**WHAT IS EXPECTED**
Copy the whole listing below exactly.

════════════════

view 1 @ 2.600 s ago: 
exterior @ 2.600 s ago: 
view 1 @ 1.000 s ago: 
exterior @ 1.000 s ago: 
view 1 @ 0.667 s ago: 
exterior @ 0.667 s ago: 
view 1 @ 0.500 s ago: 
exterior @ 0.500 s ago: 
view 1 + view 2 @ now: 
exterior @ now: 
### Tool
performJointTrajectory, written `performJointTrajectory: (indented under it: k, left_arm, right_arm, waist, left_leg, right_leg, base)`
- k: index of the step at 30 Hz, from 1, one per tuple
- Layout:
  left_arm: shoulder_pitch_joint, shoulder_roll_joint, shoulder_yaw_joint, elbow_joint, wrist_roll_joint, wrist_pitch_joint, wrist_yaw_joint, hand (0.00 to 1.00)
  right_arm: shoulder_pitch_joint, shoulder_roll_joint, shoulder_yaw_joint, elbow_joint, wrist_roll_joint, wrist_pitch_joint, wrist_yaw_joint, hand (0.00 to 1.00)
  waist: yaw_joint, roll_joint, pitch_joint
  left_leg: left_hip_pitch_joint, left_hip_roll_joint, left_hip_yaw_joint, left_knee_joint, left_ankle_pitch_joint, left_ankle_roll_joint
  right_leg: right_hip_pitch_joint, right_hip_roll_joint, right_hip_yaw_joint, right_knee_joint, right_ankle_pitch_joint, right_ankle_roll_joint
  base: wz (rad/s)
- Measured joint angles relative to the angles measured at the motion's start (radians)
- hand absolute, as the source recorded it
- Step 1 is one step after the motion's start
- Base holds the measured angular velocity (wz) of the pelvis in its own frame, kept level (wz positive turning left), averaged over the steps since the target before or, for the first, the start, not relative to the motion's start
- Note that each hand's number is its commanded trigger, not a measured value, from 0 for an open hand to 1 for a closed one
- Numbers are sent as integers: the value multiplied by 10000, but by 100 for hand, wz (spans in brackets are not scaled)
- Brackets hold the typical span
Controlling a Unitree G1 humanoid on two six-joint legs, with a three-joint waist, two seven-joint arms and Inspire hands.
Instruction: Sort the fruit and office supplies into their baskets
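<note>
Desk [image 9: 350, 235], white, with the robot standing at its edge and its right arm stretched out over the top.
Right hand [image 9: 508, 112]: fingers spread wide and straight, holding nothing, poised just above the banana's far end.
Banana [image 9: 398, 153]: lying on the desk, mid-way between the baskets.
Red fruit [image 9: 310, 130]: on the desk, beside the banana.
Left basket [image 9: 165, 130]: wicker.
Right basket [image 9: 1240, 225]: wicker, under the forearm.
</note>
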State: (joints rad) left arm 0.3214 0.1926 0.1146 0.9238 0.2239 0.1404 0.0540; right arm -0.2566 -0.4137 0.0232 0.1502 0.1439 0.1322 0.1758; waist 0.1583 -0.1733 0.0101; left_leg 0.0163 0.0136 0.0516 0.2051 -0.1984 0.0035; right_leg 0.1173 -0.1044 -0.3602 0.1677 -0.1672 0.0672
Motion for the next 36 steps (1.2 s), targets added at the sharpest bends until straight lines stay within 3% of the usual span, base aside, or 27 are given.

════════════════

**SOLUTION FOR THIS EXERCISE**
view 1 @ 2.600 s ago: 
exterior @ 2.600 s ago: 
view 1 @ 1.000 s ago: 
exterior @ 1.000 s ago: 
view 1 @ 0.667 s ago: 
exterior @ 0.667 s ago: 
view 1 @ 0.500 s ago: 
exterior @ 0.500 s ago: 
view 1 + view 2 @ now: 
exterior @ now: 
### Tool
performJointTrajectory, written `performJointTrajectory: (indented under it: k, left_arm, right_arm, waist, left_leg, right_leg, base)`
- k: index of the step at 30 Hz, from 1, one per tuple
- Layout:
  left_arm: shoulder_pitch_joint, shoulder_roll_joint, shoulder_yaw_joint, elbow_joint, wrist_roll_joint, wrist_pitch_joint, wrist_yaw_joint, hand (0.00 to 1.00)
  right_arm: shoulder_pitch_joint, shoulder_roll_joint, shoulder_yaw_joint, elbow_joint, wrist_roll_joint, wrist_pitch_joint, wrist_yaw_joint, hand (0.00 to 1.00)
  waist: yaw_joint, roll_joint, pitch_joint
  left_leg: left_hip_pitch_joint, left_hip_roll_joint, left_hip_yaw_joint, left_knee_joint, left_ankle_pitch_joint, left_ankle_roll_joint
  right_leg: right_hip_pitch_joint, right_hip_roll_joint, right_hip_yaw_joint, right_knee_joint, right_ankle_pitch_joint, right_ankle_roll_joint
  base: wz (rad/s)
- Measured joint angles relative to the angles measured at the motion's start (radians)
- hand absolute, as the source recorded it
- Step 1 is one step after the motion's start
- Base holds the measured angular velocity (wz) of the pelvis in its own frame, kept level (wz positive turning left), averaged over the steps since the target before or, for the first, the start, not relative to the motion's start
- Note that each hand's number is its commanded trigger, not a measured value, from 0 for an open hand to 1 for a closed one
- Numbers are sent as integers: the value multiplied by 10000, but by 100 for hand, wz (spans in brackets are not scaled)
- Brackets hold the typical span
Controlling a Unitree G1 humanoid on two six-joint legs, with a three-joint waist, two seven-joint arms and Inspire hands.
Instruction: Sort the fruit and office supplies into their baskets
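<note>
Desk [image 9: 350, 235], white, with the robot standing at its edge and its right arm stretched out over the top.
Right hand [image 9: 508, 112]: fingers spread wide and straight, holding nothing, poised just above the banana's far end.
Banana [image 9: 398, 153]: lying on the desk, mid-way between the baskets.
Red fruit [image 9: 310, 130]: on the desk, beside the banana.
Left basket [image 9: 165, 130]: wicker.
Right basket [image 9: 1240, 225]: wicker, under the forearm.
</note>
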State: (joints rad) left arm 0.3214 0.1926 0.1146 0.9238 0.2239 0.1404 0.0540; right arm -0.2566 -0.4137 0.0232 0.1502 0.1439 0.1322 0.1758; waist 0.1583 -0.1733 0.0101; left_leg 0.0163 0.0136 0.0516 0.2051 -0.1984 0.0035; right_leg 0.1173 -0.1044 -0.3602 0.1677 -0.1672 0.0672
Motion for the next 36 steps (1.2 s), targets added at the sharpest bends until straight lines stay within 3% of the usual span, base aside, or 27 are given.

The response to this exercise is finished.